• [RECORDS TO PROCESS]:
BEGIN
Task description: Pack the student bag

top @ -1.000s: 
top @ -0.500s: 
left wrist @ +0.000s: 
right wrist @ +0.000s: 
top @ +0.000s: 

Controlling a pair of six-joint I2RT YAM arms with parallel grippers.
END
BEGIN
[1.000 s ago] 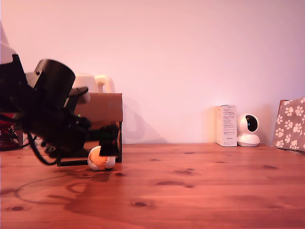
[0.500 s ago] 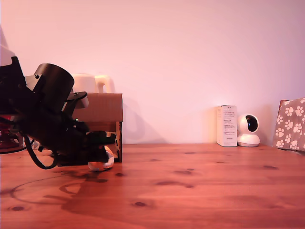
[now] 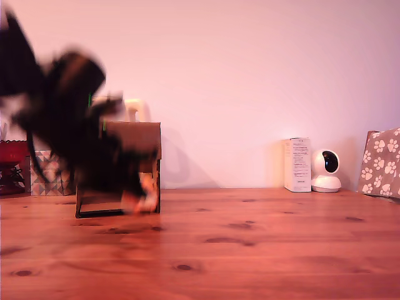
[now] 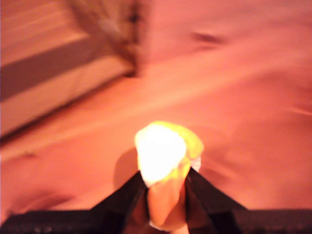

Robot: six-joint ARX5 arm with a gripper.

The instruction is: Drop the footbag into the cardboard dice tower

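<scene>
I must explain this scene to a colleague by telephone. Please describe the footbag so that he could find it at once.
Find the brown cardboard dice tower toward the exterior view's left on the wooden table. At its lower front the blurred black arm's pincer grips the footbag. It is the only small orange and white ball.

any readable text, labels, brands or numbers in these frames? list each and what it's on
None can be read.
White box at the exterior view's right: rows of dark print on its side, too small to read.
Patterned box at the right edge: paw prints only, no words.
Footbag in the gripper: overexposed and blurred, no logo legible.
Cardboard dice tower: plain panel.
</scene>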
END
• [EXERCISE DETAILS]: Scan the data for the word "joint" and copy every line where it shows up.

• [ANSWER]:
Controlling a pair of six-joint I2RT YAM arms with parallel grippers.
Robot: six-joint ARX5 arm with a gripper.

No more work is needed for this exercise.